Material base and case base
Establishment of the material base
Taking “addition of coagulant, activated carbon dam intercept technology” as an example, we select active carbon and coagulant (which are widely used, easily obtained, and well disposed) to establish the corresponding SCCM base of active carbon and coagulant (please see Table 1).
Establishment of the case base
Many factors affect the disposal process in the process of environmental pollution emergency disposal, such as “Multiples of pollutants exceed standard,” “speed of water flow,” turbidity, UV 254, pH, etc. We take the environmental pollution emergency disposal events with significant impact as the feature vectors to establish the framework of the environmental pollution emergency disposal case base, as shown in Fig. 3.
Based on the above framework for the material of the SCCM base, we take a variety of different combinations of the feature vectors that influence the emergency disposal process as different cases for experimentation to obtain the SCCM combination with the best disposal effects for their corresponding cases. The experimental results are filed in the case base for environmental pollution emergency disposal and are shown in Table 2.
Case study
The aniline pollution accident in the Zhuozhang River in Changzhi, Shanxi, China was selected as a case study to verify the methodology described in Section 2. The best screening solution of emergency disposal technology for this aniline pollution accident was “activated carbon adsorption + adding coagulant” (Liu et al. 2015b). The feature vectors of the pollution accidents and the searched maximum similarity degree case No. 0018 are shown in Table 3. The output is the solution that is the most similar: {NSC + PFC + PAM}.
According to Table 4, comparing the output cases similar to the pollution accident, the value of the feature vector of “multiples of pollutants exceed standard” does not belong to the same class under the classification standards. Therefore, the revised case bases CBR A (multiple pollutants exceed standard) were used for substitution. At first, because of the cases in the case base, the feature vector of “multiple pollutants exceed standard,” and the scheduled class number (three classes), the projection pursuit cluster model based on chaos ant colony optimization algorithm was used to generate the case revision base, as shown in Table 5.
The similarity degree of each case between CBR A (multiple pollutants exceed standard = 23.7) and CBR A (multiples pollutants exceed standard = 50) was computed to find a pair with the highest similarity degree cases (case 0002 and case 0004), and the output solutions of these two cases are the following:
In this pair of similar cases, the concluded difference between “CSC” and “NSC” is due to the condition difference, which can be used as substitute solution pairs for each other.

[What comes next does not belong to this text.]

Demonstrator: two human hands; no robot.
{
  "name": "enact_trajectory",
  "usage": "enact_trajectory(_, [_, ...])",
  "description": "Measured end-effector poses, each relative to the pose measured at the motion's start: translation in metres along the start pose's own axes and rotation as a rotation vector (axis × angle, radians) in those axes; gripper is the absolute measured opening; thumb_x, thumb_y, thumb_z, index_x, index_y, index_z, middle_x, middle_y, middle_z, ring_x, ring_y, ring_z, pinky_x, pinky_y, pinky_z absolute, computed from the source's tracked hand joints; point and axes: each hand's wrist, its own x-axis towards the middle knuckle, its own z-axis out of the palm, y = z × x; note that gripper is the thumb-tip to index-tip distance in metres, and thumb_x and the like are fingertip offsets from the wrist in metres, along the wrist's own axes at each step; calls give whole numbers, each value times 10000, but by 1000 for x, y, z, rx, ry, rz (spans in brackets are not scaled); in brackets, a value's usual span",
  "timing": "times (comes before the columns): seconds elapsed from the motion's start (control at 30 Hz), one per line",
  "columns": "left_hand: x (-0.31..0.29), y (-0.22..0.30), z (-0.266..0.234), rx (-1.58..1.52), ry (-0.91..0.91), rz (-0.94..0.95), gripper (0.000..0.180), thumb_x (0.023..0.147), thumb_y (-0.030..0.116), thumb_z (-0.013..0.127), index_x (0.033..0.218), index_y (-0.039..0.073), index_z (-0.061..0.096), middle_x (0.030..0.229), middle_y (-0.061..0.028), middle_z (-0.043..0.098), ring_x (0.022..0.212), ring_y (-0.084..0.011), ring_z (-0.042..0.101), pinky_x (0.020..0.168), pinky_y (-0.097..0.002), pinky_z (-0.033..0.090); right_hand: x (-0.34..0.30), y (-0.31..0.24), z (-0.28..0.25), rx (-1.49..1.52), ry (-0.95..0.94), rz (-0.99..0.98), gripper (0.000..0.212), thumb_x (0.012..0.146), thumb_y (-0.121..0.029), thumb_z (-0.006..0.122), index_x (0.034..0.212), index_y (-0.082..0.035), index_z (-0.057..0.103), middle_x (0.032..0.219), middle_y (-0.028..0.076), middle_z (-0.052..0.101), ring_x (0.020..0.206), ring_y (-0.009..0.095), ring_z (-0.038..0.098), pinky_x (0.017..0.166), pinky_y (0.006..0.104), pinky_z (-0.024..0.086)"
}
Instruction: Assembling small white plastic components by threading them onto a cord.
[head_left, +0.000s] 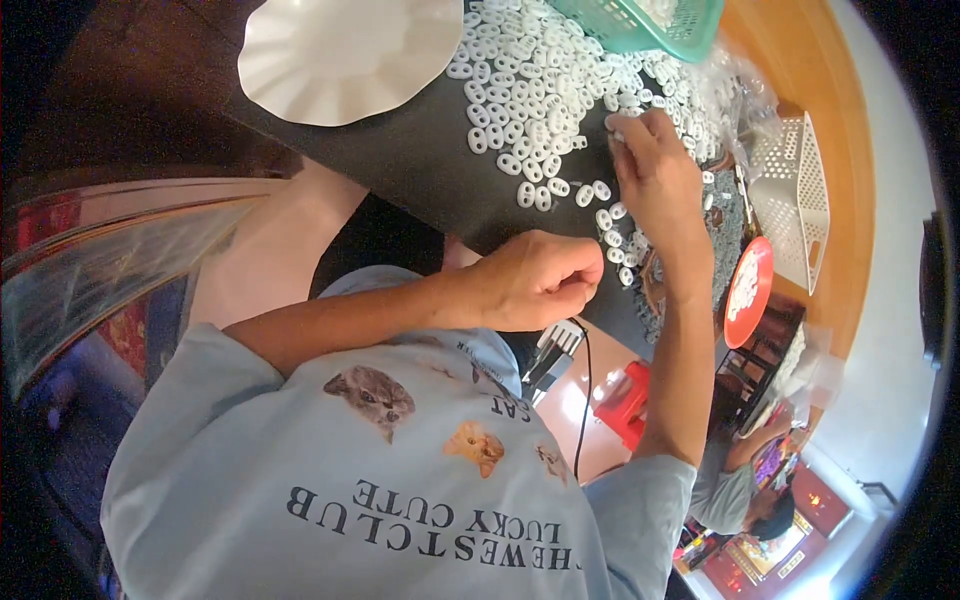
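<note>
A broad heap of small white oval plastic pieces (515,95), each with two dark holes, is spread over the dark tabletop (400,165). My right hand (655,175) reaches into the heap's right side, thumb and finger pinched on what looks like one white oval piece, mostly covered by the fingertips. Closer to my body, my left hand (540,280) hovers by the table's near edge, closed with its fingers curled in. Whatever it may hold is hidden. Between the hands lie several loose oval pieces (613,238).
A white scalloped dish (350,60) stands far left, a green basket (650,25) at the back. To the right are clear plastic bags (735,95), a white perforated basket (790,200) and a red plate (748,300) of white pieces. Another person (740,490) sits at lower right.
</note>
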Motion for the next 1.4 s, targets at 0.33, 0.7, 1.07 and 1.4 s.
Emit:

We use “CSC” to substitute “NSC” of solution{NSC + PFC + PAM}in similar case 18 to obtain the revised solution{CSC + PFC + PAM}, as shown in Table 6 and Fig. 4.
Decision tools
This study not only established a model for screening EDT and SCCM, as verified by an actual case study, but also developed a corresponding software platform that can be used to quickly and accurately screen the appropriate EDT and SCCM when an emergency accident occurs.
The decision tool consists of a platform for emergency preparedness and response, EDT screening, SCCM screening, and SCCM allocation. When a pollution accident occurs, the platform for emergency preparedness and response is used for risk assessment. If the assessed results indicate that emergency disposal is required, then the platform for EDT screening is operated. After determination of EDT, fast input of the hydrological information for the pollution accident is used to screen SCCM. Finally, SCCM is reasonably allocated through the platform of SCCM allocation. The input interface of the SCCM screening platform is illustrated in Fig. 5, and the output interface is illustrated in Fig. 6.
Conclusions and remarks
This study established SCCM screening using an MCBR model based on DDRS as well as the material base and case base for SCCM screening. The case base framework for environmental pollution emergency disposal was established with consideration of factors such as multiple pollutants that exceed the standard, speed of water flow, turbidity, UV 254, pH, etc. A series of cases and the best SCCM solutions were obtained in large experiments based on this framework. The MCBR model and case base were verified by many different cases, and the results demonstrated that the MCBR model and case base have strong practicability and feasibility. The verification process of the MCBR model was explained using a case study of the aniline pollution accident that occurred at the Zhuozhang River in Changzhi, Shanxi, China.
The main significance of this study is the application of in-depth screening of SCCM by the MCBR method based on DDRS. It creates scientific guidance for the SCCM selection and allocation. Under the guidance of an artificial intelligence system, the subjective limitation of the decision maker can be avoided.
This study has a wide range of application prospects. Almost all environmental pollution emergency disposal events must use SCCM. Using the MCBR, SCCM can be quickly and accurately determined method, and the efficiency and effect of environmental pollution emergency disposal can be remarkably improved. However, the established material base and case base are only suitable for a limited situation. If the screened materials are not activated carbon or coagulant, then additional experiments must be performed to establish the corresponding case base. Namely, the case base must be completely established before the environmental pollution emergency accident occurs.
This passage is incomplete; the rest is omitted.